— WHAT THE TASK REQUIRES —
Quote exactly and only this range of lines in the data below: the line that holds "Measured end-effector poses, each" to the line that holds "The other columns", both included.
--
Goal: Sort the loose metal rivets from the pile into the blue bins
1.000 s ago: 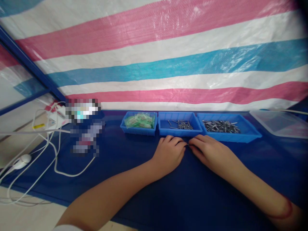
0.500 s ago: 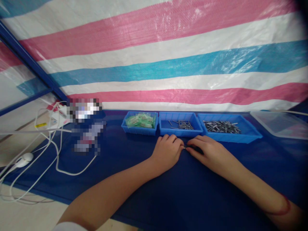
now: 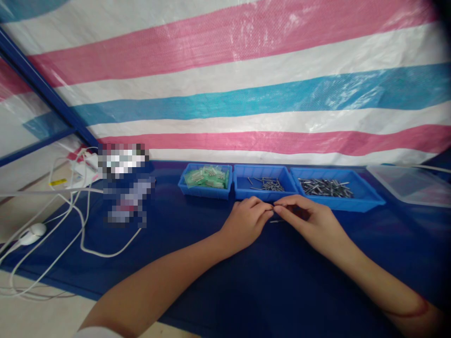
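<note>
My left hand (image 3: 249, 220) and my right hand (image 3: 305, 215) meet fingertip to fingertip just in front of the middle blue bin (image 3: 243, 191). Both are closed in a pinch around something too small and too hidden to name. Under the right fingers a thin, light metal piece (image 3: 276, 221) shows against the dark blue tabletop (image 3: 282, 281). The middle bin contains loose slim metal pins (image 3: 271, 184). A thicker heap of metal pins (image 3: 326, 188) fills part of the right blue bin (image 3: 366, 190).
Green-tinted clear packets (image 3: 207, 176) lie in the left blue bin (image 3: 206, 192). A clear plastic tray (image 3: 405, 185) stands at far right. White cables (image 3: 105, 255) and a white plug-like piece (image 3: 33, 234) spread over the left side. Behind hangs a striped plastic sheet (image 3: 225, 98).
My right hand's fingers have lifted and arched slightly, and both pinches have come closer together. A thin metal piece now shows lower down, beneath the right fingers.
</note>
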### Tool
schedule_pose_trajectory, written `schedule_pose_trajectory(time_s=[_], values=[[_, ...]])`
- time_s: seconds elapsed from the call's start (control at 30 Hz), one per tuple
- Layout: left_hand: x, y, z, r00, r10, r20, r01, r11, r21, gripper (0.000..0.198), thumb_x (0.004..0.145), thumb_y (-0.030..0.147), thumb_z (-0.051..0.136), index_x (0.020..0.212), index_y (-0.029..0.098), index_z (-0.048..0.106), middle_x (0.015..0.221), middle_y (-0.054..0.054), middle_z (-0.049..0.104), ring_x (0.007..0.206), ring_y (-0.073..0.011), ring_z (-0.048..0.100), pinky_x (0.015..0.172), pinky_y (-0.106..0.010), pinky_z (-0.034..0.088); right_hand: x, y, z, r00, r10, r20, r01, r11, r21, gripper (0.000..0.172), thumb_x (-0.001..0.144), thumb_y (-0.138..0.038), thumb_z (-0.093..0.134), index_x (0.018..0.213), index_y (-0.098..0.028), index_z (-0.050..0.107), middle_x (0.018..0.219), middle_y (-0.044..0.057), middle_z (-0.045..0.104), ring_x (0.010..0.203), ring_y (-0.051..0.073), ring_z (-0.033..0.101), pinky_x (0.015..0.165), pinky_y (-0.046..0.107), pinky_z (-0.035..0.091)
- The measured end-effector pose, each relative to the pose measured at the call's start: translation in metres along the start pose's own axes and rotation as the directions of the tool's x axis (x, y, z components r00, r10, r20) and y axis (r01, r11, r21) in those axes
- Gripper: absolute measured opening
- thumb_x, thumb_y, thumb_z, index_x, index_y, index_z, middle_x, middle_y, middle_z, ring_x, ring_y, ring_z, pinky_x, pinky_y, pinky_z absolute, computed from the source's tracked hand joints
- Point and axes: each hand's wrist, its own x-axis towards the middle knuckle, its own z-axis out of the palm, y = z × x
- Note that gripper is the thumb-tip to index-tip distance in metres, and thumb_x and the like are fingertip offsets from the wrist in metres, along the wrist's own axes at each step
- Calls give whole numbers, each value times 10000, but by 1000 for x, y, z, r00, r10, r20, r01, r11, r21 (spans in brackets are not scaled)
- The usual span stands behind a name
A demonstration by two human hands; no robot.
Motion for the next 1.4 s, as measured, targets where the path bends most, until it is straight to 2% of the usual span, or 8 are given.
schedule_pose_trajectory(time_s=[0.13,0.33,0.47,0.67,0.77,0.93,1.13,1.4], values=[[1,-1,-1,1000,-9,-24,7,996,-89,199,956,306,490,1015,185,637,1014,-44,627,966,-172,594,837,-281,441,-1,1,4,998,62,-29,-61,997,56,307,788,-493,645,888,-205,686,842,46,692,743,184,627,636,303,502],[0,-3,-1,1000,14,-18,-16,991,-130,208,948,311,497,1025,176,636,1032,-55,616,981,-176,590,882,-295,454,-4,-9,1,995,-95,8,95,995,-26,211,852,-404,595,923,-221,671,916,51,689,799,182,619,655,307,481],[2,-3,-3,997,-3,-81,-16,971,-240,184,943,301,505,999,179,632,1015,-52,614,990,-164,589,904,-279,460,-2,-10,-2,990,-141,-12,140,988,-70,192,864,-377,578,939,-226,670,932,53,690,806,188,627,665,317,494],[1,0,-4,989,-64,-135,30,970,-241,217,932,327,522,1035,165,623,995,-53,647,976,-175,592,906,-304,457,2,-9,-11,962,-271,20,268,934,-235,177,891,-338,525,902,-236,669,940,53,698,916,220,633,828,379,493],[-2,2,-3,997,-32,-65,26,995,-98,366,902,405,557,1196,188,579,1112,-63,648,1066,-224,554,940,-374,425,7,-8,-29,958,-254,-133,195,918,-345,216,890,-384,515,893,-232,668,922,59,697,877,229,621,815,382,473],[-4,5,-2,997,32,75,-36,998,59,290,880,447,573,1111,301,670,1222,-14,605,1137,-241,500,920,-400,392,18,7,-73,905,-43,-423,-201,834,-514,310,844,-481,529,880,-223,697,731,59,622,706,236,581,607,356,402],[-1,2,-1,995,13,96,-22,995,93,184,919,345,540,982,283,701,1091,7,648,1049,-210,524,880,-366,374,25,33,-99,936,-100,-337,-167,716,-678,262,847,-445,523,810,-234,672,737,85,640,729,253,598,606,358,388],[3,5,-1,997,-48,63,45,998,51,198,954,335,481,956,219,642,994,-11,674,950,-195,572,841,-344,381,27,36,-76,953,-184,-239,-45,698,-715,379,890,-474,471,909,-184,715,935,152,685,927,321,610,810,458,418]])
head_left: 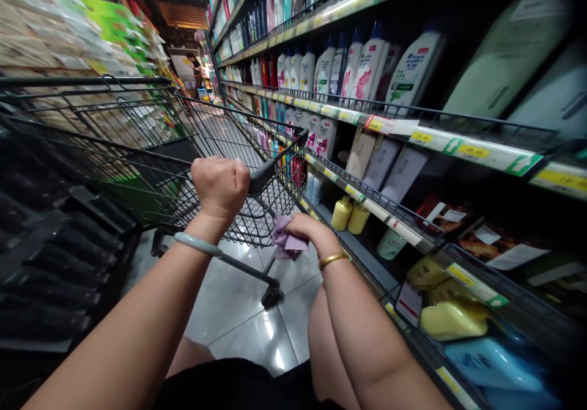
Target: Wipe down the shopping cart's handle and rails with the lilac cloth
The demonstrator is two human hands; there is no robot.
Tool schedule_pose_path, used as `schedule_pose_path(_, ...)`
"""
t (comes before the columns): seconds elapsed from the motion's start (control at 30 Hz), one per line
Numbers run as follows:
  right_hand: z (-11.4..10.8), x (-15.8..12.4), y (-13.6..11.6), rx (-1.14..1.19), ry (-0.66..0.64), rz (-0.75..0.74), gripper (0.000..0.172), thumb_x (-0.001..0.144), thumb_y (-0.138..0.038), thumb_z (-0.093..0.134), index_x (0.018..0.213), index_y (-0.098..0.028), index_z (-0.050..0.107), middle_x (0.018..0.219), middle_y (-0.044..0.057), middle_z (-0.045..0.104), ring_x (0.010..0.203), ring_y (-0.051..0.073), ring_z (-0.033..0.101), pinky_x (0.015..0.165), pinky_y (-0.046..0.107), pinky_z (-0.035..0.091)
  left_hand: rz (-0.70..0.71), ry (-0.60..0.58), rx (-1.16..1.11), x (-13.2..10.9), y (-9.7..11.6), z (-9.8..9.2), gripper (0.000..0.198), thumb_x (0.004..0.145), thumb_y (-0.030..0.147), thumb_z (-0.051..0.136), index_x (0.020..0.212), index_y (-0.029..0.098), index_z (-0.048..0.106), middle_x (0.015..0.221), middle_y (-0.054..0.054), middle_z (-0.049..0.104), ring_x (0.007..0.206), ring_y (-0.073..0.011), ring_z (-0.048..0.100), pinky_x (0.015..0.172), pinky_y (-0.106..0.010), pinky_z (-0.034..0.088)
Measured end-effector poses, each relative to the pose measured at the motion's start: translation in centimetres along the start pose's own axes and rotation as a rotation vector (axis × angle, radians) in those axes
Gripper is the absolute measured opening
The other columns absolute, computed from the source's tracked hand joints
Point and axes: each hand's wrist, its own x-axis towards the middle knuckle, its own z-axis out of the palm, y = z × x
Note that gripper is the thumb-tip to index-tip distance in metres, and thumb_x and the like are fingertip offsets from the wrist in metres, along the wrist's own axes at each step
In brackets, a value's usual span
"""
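Note:
My left hand (219, 185) is wrapped in a fist around the dark handle (266, 175) of a black wire shopping cart (229, 129). A pale bangle (198, 244) circles that wrist. Lower and to the right, my right hand (305, 225) grips a crumpled purple cloth (285, 239); its fingertips are partly hidden by the folds. On the right wrist sits a gold bracelet (334, 260). The cloth hangs just behind the cart's basket, near the shelf side.
Shelves on the right hold shampoo bottles (367, 65), boxes (362, 156) and yellow bottles (342, 213). Packaged goods (110, 37) are stacked at the left. A cart wheel (272, 294) rests on the tiled floor (247, 330). Far down the aisle stands a person (196, 71).

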Motion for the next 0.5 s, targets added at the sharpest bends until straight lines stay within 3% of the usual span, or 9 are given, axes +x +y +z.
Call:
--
— FINAL ANSWER —
Measured end-effector poses, each relative to the pose measured at the motion's start: translation in centimetres along the start pose's own axes and rotation as a rotation vector (axis × angle, radians) in those axes
Gripper is the absolute measured opening
The other columns absolute, computed from the source's tracked hand joints

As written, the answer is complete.